Isla Tres Perros
- Interactive map of Isla Tres Perros

Geography
- Location: Panama
- Coordinates: 9°02′12″N 79°57′22″W﻿ / ﻿9.03655°N 79.956°W
- Area: 22,745 m^{2} (244,830 sq ft)
- Highest elevation: 34 m (112 ft)

Administration
- Panama

Demographics
- Demonym: Panamanian
- Ethnic groups: Mestizo, mulatto, Amerindian.

= Isla Tres Perros =

Isla Tres Perros is a Panamanian island with an area of 22745 m2 located near the channel of the Panama Canal in the southwest region of the Gatun Lake. The Island was created when the waters of the Chagres River were dammed by the Gatun Dam to create the Gatun lake. When the waters rose, they covered a significant part of the existing rainforest, and the hilltops became the islands that are now scattered throughout the lake.

==History==
Isla Tres Perros was known locally by other names prior to 1989; since it didn’t officially have a name, residents of other islands all referred to it differently. It wasn’t until 1989 that the island received its current name, which most locals know it by, Isla Tres Perros, Island of the Three Dogs. The island took on this name when three key military officers from the failed 1989 coup took refuge to avoid the military, CPT Jorge Bonilla Arboleda, CPT Juan Jose Arza Aguilera and CPT Jesús Balma.

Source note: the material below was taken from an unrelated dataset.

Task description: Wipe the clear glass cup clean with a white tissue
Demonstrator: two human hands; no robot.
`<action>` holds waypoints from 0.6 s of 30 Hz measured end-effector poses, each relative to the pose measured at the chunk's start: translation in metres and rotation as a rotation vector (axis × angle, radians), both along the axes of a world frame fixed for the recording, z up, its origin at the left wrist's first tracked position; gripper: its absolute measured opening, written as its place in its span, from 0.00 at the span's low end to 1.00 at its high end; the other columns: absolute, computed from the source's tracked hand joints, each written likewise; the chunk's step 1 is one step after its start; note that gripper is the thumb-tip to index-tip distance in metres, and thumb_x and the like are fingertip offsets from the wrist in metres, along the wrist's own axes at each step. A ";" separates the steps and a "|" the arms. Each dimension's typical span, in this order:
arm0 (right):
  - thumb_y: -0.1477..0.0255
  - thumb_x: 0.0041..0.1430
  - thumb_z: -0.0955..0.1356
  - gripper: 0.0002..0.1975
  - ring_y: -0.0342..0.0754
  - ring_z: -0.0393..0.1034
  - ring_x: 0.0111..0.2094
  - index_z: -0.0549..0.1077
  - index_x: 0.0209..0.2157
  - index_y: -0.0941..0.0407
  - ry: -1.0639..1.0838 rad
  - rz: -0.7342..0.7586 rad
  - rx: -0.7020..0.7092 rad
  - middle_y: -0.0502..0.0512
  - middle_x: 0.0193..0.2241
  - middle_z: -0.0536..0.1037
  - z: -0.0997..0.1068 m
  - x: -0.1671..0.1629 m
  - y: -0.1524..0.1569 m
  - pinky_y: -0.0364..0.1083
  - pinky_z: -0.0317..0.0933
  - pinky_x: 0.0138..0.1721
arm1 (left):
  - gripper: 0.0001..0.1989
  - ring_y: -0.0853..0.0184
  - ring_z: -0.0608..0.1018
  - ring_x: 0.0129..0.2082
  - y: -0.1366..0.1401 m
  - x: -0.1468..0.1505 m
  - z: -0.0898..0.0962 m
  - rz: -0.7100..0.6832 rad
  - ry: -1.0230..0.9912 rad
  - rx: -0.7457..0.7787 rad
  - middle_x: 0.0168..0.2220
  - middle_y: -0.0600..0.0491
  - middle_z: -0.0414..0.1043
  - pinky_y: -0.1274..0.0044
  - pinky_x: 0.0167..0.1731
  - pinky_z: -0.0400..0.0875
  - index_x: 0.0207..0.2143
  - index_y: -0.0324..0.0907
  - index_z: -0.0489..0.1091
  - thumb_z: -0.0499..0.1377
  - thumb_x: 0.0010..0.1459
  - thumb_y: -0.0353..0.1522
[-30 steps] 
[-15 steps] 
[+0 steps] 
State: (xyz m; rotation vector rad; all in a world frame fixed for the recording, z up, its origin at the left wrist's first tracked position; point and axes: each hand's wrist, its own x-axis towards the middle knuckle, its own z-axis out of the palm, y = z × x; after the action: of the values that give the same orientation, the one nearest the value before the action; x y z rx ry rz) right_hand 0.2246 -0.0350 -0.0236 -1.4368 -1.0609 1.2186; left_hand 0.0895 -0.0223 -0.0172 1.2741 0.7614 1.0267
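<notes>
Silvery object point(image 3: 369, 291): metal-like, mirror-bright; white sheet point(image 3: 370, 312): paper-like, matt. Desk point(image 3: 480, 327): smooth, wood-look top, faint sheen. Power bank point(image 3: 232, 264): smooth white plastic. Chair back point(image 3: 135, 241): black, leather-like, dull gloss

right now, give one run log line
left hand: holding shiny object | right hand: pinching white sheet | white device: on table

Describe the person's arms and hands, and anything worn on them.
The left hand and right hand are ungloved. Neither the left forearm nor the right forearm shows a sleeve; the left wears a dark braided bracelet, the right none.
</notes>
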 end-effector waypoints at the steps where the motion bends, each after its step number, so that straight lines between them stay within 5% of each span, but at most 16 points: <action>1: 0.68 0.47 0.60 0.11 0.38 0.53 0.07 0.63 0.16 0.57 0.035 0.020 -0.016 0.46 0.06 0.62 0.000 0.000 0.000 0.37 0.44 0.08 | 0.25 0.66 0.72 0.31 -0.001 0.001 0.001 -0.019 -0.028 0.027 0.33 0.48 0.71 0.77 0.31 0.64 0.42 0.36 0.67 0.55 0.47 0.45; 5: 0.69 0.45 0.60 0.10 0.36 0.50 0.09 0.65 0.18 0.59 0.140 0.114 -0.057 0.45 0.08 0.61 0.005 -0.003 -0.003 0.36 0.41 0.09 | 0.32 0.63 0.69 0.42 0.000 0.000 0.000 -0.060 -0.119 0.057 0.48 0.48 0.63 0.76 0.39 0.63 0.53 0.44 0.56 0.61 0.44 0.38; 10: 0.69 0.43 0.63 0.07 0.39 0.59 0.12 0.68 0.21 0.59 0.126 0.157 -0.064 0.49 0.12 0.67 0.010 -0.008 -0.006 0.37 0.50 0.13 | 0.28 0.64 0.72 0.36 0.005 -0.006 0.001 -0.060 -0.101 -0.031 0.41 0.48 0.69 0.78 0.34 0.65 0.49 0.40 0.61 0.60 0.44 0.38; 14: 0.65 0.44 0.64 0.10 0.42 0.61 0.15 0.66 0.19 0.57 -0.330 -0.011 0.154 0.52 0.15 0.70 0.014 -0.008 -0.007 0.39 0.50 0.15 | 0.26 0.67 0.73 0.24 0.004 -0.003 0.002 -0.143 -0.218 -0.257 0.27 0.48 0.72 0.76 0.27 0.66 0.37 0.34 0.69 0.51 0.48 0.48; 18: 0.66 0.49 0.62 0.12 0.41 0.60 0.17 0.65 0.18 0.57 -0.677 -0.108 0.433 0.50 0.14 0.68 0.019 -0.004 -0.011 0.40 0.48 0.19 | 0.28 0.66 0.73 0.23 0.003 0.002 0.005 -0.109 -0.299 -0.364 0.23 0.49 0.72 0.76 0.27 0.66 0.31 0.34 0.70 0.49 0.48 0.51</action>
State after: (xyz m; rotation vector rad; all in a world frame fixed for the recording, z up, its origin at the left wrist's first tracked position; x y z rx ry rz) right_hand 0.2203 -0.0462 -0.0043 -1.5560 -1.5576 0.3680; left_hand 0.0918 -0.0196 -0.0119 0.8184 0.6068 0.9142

The three military officers, all graduates of the School of the Americas, supported Major Giraldi’s coup attempt, to overthrow Noriega, but when the coup fell apart and conspirators were rounded up and summarily executed, the three young officers went on the run and found themselves held out on Isla Tres Perros, when their boat ran out of gas. Due to the survival skills they had earned through Special Forces and Infantry training, they were able to survive on the small island for three weeks before the Panamanian military finally hunted them down and executed them for treason.

Once the story of the three “fugitive” military officers became public, people began to call it Isla Tres Perros, or Island of the Three Dogs. The story was spurred on by a pro Noriega reporter at La Prensa newspaper.

==Notables==
The journalist Escolastico Calvo has been known to live on the island briefly before the United States invasion of Panama to avoid persecution because of his pro Noriega support and printing Noriega propaganda in the Panamanian newspaper La Hora. When Calvo arrived, there was one family living on the island. He found his way to the island from the fishing town of Arensoa, which is about 500m from the island. From first hand accounts of the family, they stated that he was living on the island for sometime, but the exact length could never be determined as he had bribed them to stay quiet and to prevent his discovery. During his time on the island he had contracted Typhoid and fell ill and became very weak. He was treated by the locals and then finally discovered by the US government Special Forces during the Invasion of Panama.

The movie The Lost Tribe (2010) was partially filmed on the Island, as well as the made-for-television movie Noriega: God's Favorite (2000).